With former board and management facing MPs questions and an investigation by the Financial Conduct Authority, and auditors KPMG under Financial Reporting Council scrutiny for its work on the books, the collapse of Carillion plc has once again put UK plc’s corporate culture and the treatment of different stakeholders, namely shareholders and pensioners, into the spotlight.
On January 15, 2018, Carillion plc announced that it had filed for compulsory liquidation; the Wolverhampton-based construction company had reportedly built up approximately £900 million in debt and a pension deficit of £587 million. The downfall of the former FTSE 350 firm followed a series of profit warnings and a change in CEO, and culminated in the dramatic collapse of last-minute negotiations to secure short-term funding – leaving the UK government to prop up the public services carried on by Carillion staff.
Media outlets have combed through the ashes of the debacle to find perished canaries, and the signals are all familiar topics for corporate governance enthusiasts. High executive pay-outs, poor risk controls, questionable allocation of resources – all reliable indicators of a lack of appropriate oversight. Moreover, where structural safeguards were in place, they were blunted: although the company had adopted a clawback provision to prevent unmerited executive pay, Carillion’s remuneration committee recently relaxed clawback rules so that it would not apply if the company went bust.

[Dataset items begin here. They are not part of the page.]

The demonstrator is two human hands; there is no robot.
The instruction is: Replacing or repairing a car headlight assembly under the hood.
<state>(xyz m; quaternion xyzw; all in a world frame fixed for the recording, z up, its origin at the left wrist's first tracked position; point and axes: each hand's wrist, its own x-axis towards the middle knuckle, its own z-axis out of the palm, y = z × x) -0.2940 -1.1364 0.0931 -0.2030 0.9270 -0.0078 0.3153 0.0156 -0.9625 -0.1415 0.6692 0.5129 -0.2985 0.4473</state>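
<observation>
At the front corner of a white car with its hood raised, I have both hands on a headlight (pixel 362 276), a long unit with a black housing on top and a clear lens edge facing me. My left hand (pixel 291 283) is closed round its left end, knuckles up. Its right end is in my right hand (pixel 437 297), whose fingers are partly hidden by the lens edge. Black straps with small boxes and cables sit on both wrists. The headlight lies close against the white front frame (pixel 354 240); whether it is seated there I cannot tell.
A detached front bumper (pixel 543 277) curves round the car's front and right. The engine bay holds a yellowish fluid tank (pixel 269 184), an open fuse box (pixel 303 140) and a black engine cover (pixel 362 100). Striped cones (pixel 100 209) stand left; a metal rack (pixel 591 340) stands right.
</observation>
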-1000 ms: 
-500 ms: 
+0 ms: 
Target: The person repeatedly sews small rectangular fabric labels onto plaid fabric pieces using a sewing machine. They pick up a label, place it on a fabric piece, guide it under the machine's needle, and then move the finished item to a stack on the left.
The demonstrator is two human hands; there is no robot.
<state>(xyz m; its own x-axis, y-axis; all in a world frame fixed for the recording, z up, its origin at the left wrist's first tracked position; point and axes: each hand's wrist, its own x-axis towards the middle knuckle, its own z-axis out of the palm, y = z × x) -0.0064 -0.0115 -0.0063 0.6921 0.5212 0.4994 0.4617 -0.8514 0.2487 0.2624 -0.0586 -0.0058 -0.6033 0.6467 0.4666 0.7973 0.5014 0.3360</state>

These actions, along with the board’s assertion of “substantial liquidity” just months before the collapse and a progressive dividend policy (apparently at the expense of employees’ pension fund contributions), have prompted questions on whether oversight failures relate to coziness with management, or simply competence. Former chairman Philip Green has drawn headlines due to his prior involvement in the collapse of BHS (and similar pension gap), and the reputations of Carillion’s other directors appear to have been tarnished by the debacle. Earlier this week former remuneration committee chair Alison Horner, along with a panel of ex-execs, faced questions (and some grandstanding) from Parliament’s Business, Energy and Industrial Strategy and Work and Pensions committees; John Wood Group have announced that Richard Howson, Carillion’s former CEO until July 2017, would step down as non-executive director; and Andrew Dougal, chair of Carillion’s audit committee for the six years prior to the collapse, reportedly faces calls for his resignation from the board of Victrex. Given that the Financial Conduct Authority is still investigating the “timeliness and content” of the profit warnings that precipitated Carillion’s fall, there may be more sources of scandal in store for the former board.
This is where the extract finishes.